Viel heller ist dagegen der Teil, der übers Schreiben selbst geschrieben steht. Und auch wenn es genügend ach so Intellektuelle gibt, die das literarische Potential Kings nicht sehen, King hat eine Menge über das Schreiben zu sagen. Er bekennt sich dazu, einen vorgefertigten Plot nur im Notfall zu nutzen, da ihm die vorherige Festschreibung der Story zu viel zerstört. Für King ist, und das Bild ist brillant, die Geschichte ein Fossil, dass man mit Geduld und feinen Werkzeugen freilegen muss – dagegen das Werkzeug „Plot“ ist für ihn der Presslufthammer, der zwar alles freisprengt, aber eben auch viel vom Fossil zerstört.
King spricht über den Werkzeugkasten, den man sich zum Schreiben aneignen muss. Er spricht über Stil und vor allem über das, was man alles falsch machen kann.

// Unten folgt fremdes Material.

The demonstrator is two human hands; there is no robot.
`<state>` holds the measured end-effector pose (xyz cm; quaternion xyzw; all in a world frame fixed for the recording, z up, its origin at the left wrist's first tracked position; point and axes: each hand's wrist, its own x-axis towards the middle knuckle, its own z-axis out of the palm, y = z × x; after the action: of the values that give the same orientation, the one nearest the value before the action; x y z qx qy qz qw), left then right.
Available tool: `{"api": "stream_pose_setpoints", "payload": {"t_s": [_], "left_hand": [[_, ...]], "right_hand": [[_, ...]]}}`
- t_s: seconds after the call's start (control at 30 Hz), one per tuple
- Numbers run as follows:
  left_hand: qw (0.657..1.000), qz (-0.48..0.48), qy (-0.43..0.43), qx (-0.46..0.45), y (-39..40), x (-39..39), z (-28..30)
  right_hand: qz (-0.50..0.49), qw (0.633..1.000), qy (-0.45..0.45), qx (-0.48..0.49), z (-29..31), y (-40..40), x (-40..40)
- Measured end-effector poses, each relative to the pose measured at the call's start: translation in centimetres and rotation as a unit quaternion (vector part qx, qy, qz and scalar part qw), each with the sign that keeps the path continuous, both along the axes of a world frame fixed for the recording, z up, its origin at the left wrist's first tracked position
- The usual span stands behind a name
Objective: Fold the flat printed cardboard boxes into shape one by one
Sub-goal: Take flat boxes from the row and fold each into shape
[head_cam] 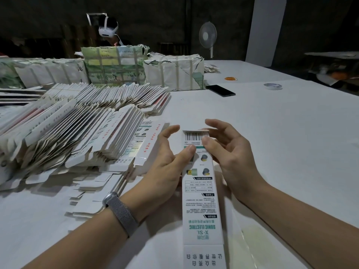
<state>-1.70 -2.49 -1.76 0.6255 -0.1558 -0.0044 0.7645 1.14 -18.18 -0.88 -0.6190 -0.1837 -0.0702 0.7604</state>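
- Far left: a fanned heap of flat boxes (73, 133) leans across the table (281, 142), with loose ones spilled at its foot. Risk, as judged: a knock from the left forearm could slide the heap further and mix folded with unfolded stock.
- Watch (120, 212) on the left wrist sits just beside the spilled flats; its band could catch an edge on the next reach.
- Left hand (167, 162): thumb presses the printed face of the box (202, 200) near its upper third, the index finger is lifted clear, and the other fingers curl behind the box's left edge. It is grasping the box, but lightly.
- The box is long and narrow and lies between the two hands, with its far end at the barcode and its near end running off the bottom of the view. Whether it is fully opened out cannot be told.
- Right hand (231, 150): thumb on the barcode end, fingers curled round behind the top flap. It is gripping that end. Likely hazards: the flap creases off its score line or tears if pushed unevenly; the thin board buckles if squeezed.
- Right, well apart: phone (220, 90), tape roll (273, 86), rubber bands (231, 78). No threat here.
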Motion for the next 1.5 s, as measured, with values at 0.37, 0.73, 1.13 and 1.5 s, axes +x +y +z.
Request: {"api": "stream_pose_setpoints", "payload": {"t_s": [0.37,0.73,1.13,1.5], "left_hand": [[1.0,-0.028,0.01,0.006,0.1,-0.3,0.5],[0.998,-0.031,-0.016,0.056,0.1,-0.1,0.3],[0.994,-0.054,-0.035,0.087,0.0,0.3,-0.4],[0.991,-0.043,-0.033,0.123,0.0,0.1,-0.2]], "right_hand": [[0.037,0.999,-0.003,-0.024,-0.3,-0.3,0.2],[0.012,1.0,0.01,0.008,-0.2,0.0,0.3],[0.023,0.997,0.08,-0.003,-0.6,0.3,0.7],[0.022,0.994,0.11,-0.01,-0.1,0.3,0.3]]}}
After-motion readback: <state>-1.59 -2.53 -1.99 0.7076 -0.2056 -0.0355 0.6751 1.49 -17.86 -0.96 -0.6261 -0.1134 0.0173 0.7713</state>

Dabei zieht er selten über andere her, zeigt aber viele Beispiele, die natürlich im Original deutlich besser wirken, als in der Übersetzung. (Ich höre mir auch gerne die originale amerikanische Hörbuchfassung an, die King selbst eingesprochen hat.)
Wer selbst hier und da zur schreibenden Zunft gehört, der ist ein Adressat für dieses Buch, denn es sagt nicht nur, wie es geht – oder genauer, wie es für King geht, er sagt immer wieder, dass es sein Weg ist und andere sicher anders ihre Ergebnisse erreichen -, er macht auch Lust auf diese weite Welt der Fantasie, die man selbst erforschen kann. Er macht wirklich Lust aufs Schreiben.
Ansonsten ist das Buch natürlich auch für alle Fans ein Geschenk, ich mein, wir freuen uns doch schon seit vielen Jahren jedes Mal, wenn King mit uns in seinen Vor- oder Nachworten spricht, oder? So viel direkte Ansprache auf einmal, ein Muss!